**Exercise goal:**
Retype, word for word, every line from the one holding "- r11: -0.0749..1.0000" through the one holding "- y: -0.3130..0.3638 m" in the entries below, both included, and only those lines.

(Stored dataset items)

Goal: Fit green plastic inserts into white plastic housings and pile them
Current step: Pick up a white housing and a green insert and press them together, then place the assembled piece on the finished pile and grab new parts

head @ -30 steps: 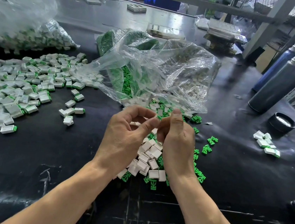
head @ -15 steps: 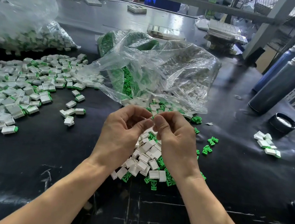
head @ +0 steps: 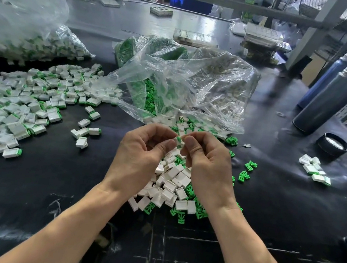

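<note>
At your table's (head: 31,191) right edge lie two dark flasks (head: 331,101), a black lid (head: 333,145) just beside them.

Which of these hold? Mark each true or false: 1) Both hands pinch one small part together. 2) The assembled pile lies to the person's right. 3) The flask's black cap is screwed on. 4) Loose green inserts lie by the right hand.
1) True: the left hand and right hand meet on a small white-and-green part.
2) False: the big assembled pile lies to the left.
3) False: the black cap sits on the table beside the flask.
4) True: green inserts are scattered there.
</note>
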### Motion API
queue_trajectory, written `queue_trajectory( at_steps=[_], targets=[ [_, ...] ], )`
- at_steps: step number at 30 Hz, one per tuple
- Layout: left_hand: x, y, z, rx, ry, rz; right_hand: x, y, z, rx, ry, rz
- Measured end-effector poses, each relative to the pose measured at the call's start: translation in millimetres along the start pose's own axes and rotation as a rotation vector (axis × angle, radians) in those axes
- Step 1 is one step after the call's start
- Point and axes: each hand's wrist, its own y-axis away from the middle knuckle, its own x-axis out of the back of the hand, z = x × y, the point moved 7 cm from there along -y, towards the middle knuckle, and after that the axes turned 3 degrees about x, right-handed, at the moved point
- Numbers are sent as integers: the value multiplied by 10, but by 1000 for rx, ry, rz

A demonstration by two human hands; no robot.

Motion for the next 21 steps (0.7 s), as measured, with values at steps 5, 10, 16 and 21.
queue_trajectory(
  at_steps=[5, 10, 16, 21],
  targets=[
    [175, -60, -29, 17, -119, 69, 157, -40, 65, -40, 57, 73],
    [620, -214, -162, 74, -557, 233, 405, -123, 100, -50, 159, 158],
    [985, -292, -264, 177, -878, 401, 714, -213, 134, -78, 297, 255],
    [1078, -320, -276, 181, -990, 431, 986, -312, 234, -158, 543, 260]
  ],
)
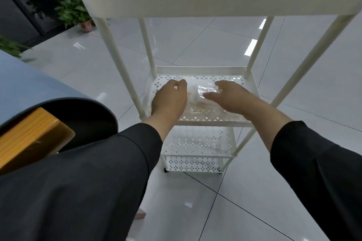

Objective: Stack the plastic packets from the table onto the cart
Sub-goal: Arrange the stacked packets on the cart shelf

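A white perforated cart stands in front of me with several tiers. Clear plastic packets lie in a small pile on its middle shelf. My left hand is over the left side of the pile, its fingers curled at the packet edge. My right hand lies over the right side, fingers reaching across the top packet and thumb stretched along its near edge. Whether either hand actually grips the plastic is unclear.
A blue round table with a wooden leg is at my left, close to the cart. Lower cart shelves sit beneath. Potted plants stand on the tiled floor at far left. A small white scrap lies on the floor.
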A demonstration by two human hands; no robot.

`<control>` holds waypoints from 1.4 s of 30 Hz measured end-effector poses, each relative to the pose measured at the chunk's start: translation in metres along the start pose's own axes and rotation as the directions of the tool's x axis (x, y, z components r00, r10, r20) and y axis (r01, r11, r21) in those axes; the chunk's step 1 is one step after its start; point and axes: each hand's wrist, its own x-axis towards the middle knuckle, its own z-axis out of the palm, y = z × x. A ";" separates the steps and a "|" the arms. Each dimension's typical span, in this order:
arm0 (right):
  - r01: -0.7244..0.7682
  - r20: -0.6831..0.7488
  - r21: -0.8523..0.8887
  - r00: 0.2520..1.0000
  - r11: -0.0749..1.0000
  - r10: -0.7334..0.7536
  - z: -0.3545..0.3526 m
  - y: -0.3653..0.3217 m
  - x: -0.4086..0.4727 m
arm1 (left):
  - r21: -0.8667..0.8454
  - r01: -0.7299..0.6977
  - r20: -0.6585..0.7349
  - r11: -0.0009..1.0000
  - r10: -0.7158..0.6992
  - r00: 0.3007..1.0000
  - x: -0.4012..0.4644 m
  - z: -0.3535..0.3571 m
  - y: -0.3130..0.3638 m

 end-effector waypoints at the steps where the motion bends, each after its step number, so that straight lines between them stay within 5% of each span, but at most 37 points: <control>1: -0.019 -0.030 -0.005 0.999 1.000 0.019 -0.001 0.001 0.001 | 0.056 -0.014 0.021 0.998 0.012 1.000 0.002 0.001 -0.003; 6: -0.046 -0.028 -0.238 0.999 0.970 0.040 0.006 -0.008 0.005 | 0.518 -0.225 0.313 0.825 0.062 0.948 0.004 0.014 -0.018; 12: -0.048 -0.025 -0.201 0.999 0.978 0.043 0.008 -0.021 0.019 | 0.507 -0.276 0.331 0.816 0.111 0.937 -0.002 0.012 -0.016; 22: -0.060 0.001 0.129 0.998 0.990 0.060 0.006 -0.031 0.026 | 0.459 -0.299 0.356 0.836 0.135 0.925 -0.006 0.007 -0.011; 26: -0.095 -0.037 0.251 0.994 0.963 0.107 0.004 -0.032 0.023 | 0.067 -0.082 0.180 0.994 0.069 0.981 -0.010 0.000 -0.008; 28: -0.102 -0.067 0.350 0.989 0.931 0.133 -0.001 -0.033 0.018 | -0.178 -0.045 0.016 0.983 0.049 0.999 -0.012 -0.004 -0.010; 33: -0.045 -0.149 0.574 0.976 0.817 0.159 -0.011 -0.032 0.001 | -0.414 -0.086 -0.264 0.906 -0.029 0.964 -0.031 -0.013 -0.001; 35: -0.034 -0.115 0.698 0.981 0.715 0.159 -0.013 -0.031 -0.004 | -0.500 -0.017 -0.186 0.866 -0.088 0.979 -0.034 -0.013 0.007; 38: -0.004 -0.046 0.809 0.997 0.588 0.069 -0.012 -0.037 -0.017 | -0.626 0.254 0.142 0.737 -0.212 0.967 -0.031 -0.010 0.014; 42: 0.097 -0.047 0.701 0.995 0.706 -0.090 -0.003 -0.048 -0.030 | -0.767 0.413 0.398 0.491 -0.141 0.907 -0.025 -0.006 0.014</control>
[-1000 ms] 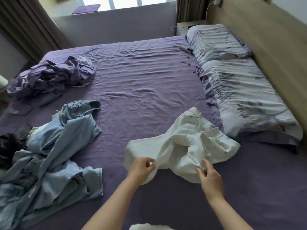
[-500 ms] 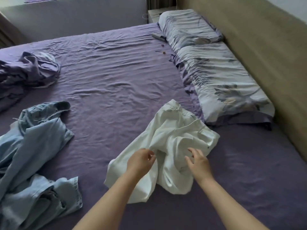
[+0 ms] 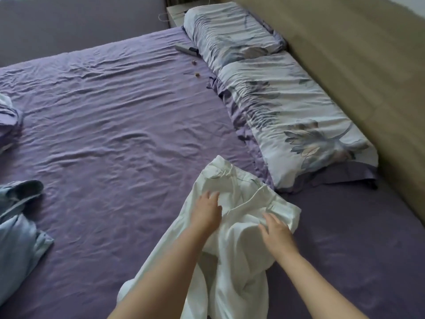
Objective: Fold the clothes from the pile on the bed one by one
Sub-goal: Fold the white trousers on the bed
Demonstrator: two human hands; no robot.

**Solution to this problem:**
  - r11: -0.0749..1.0000
  - r10: -0.7334..0.7536
  - z: -0.3545..0.3526 m
  - y: -0.3653..0.3217 m
  - x: -0.4086..0.4727 m
arm1 (left):
  - r21: -0.8667..0.8454
  - r01: -0.7299..0.6977
  - r20: -0.6585..0.7349
  - r11: -0.0009..1.0000
  - r10: -0.7158..0.6992
  - r00: 0.3007..1.0000
  - x: -0.4012..0.4644 m
  - z: -0.3535..0.3571 m
  - y: -0.3130..0.3638 m

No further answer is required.